Copy out the entire listing precisely.

- Opening Delimiter -

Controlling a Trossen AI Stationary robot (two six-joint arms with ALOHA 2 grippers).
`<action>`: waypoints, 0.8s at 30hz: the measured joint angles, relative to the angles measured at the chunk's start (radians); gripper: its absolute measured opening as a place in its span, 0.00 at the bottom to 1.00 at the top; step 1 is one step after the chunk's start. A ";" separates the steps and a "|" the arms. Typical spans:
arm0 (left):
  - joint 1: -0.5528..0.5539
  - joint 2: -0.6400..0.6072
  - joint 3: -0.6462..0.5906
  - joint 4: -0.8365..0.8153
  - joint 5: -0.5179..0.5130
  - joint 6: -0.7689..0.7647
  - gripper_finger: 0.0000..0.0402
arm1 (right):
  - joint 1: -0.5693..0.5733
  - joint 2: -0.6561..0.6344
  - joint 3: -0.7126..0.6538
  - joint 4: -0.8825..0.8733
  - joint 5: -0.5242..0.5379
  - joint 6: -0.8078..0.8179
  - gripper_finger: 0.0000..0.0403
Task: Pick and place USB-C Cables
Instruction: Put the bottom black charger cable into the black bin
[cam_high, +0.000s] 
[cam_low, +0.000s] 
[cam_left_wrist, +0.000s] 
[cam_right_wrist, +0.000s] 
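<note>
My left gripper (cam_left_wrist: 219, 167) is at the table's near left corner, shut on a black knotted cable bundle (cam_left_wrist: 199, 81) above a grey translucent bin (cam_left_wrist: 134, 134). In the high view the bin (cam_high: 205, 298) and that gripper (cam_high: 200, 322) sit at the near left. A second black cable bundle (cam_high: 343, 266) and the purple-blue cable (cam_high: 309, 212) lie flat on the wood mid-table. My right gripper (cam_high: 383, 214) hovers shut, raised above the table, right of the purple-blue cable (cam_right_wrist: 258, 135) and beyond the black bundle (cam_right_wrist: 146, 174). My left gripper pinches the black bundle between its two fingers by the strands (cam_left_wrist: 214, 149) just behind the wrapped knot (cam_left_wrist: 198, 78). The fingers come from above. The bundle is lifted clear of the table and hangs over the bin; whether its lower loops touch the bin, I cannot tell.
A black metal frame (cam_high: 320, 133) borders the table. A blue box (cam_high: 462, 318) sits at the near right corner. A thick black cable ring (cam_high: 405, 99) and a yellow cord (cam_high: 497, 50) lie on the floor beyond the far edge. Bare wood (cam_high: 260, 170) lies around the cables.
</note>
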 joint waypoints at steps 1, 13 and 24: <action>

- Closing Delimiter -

▶ _TASK SOLUTION_:
Controlling a Trossen AI Stationary robot (two six-joint arms with ALOHA 2 grippers).
`<action>`: waypoints, 0.8s at 30hz: the measured joint angles, relative to the angles measured at the chunk's start (radians); gripper: its absolute measured opening as a place in its span, 0.00 at the bottom to 1.00 at the top; step 1 is one step after the chunk's start. A ";" separates the steps and a "|" the arms. Typical spans:
arm0 (left):
  - joint 1: -0.5528..0.5539
  - joint 2: -0.6400..0.6072
  - joint 3: -0.6462..0.5906
  - joint 4: -0.8365..0.8153
  - joint 5: -0.5179..0.5130
  - joint 6: -0.7689..0.7647
  - gripper_finger: 0.0000..0.0402
arm1 (right):
  - joint 1: -0.5693..0.5733
  - joint 2: -0.6561..0.6344
  - joint 3: -0.7126..0.6538
  - joint 4: -0.8825..0.8733
  - joint 5: -0.5242..0.5379
  - joint 6: -0.8078..0.8179
  - gripper_finger: 0.0000..0.0403
Task: Pick and place USB-C Cables
Instruction: Put the bottom black charger cable into the black bin
[cam_high, +0.000s] 
[cam_low, +0.000s] 
[cam_left_wrist, +0.000s] 
[cam_right_wrist, +0.000s] 
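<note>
My left gripper (cam_left_wrist: 219, 167) is at the table's near left corner, shut on a black knotted cable bundle (cam_left_wrist: 199, 81) above a grey translucent bin (cam_left_wrist: 134, 134). In the high view the bin (cam_high: 205, 298) and that gripper (cam_high: 200, 322) sit at the near left. A second black cable bundle (cam_high: 343, 266) and the purple-blue cable (cam_high: 309, 212) lie flat on the wood mid-table. My right gripper (cam_high: 383, 214) hovers shut, raised above the table, right of the purple-blue cable (cam_right_wrist: 258, 135) and beyond the black bundle (cam_right_wrist: 146, 174). My left gripper pinches the black bundle between its two fingers by the strands (cam_left_wrist: 214, 149) just behind the wrapped knot (cam_left_wrist: 198, 78). The fingers come from above. The bundle is lifted clear of the table and hangs over the bin; whether its lower loops touch the bin, I cannot tell.
A black metal frame (cam_high: 320, 133) borders the table. A blue box (cam_high: 462, 318) sits at the near right corner. A thick black cable ring (cam_high: 405, 99) and a yellow cord (cam_high: 497, 50) lie on the floor beyond the far edge. Bare wood (cam_high: 260, 170) lies around the cables.
</note>
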 joint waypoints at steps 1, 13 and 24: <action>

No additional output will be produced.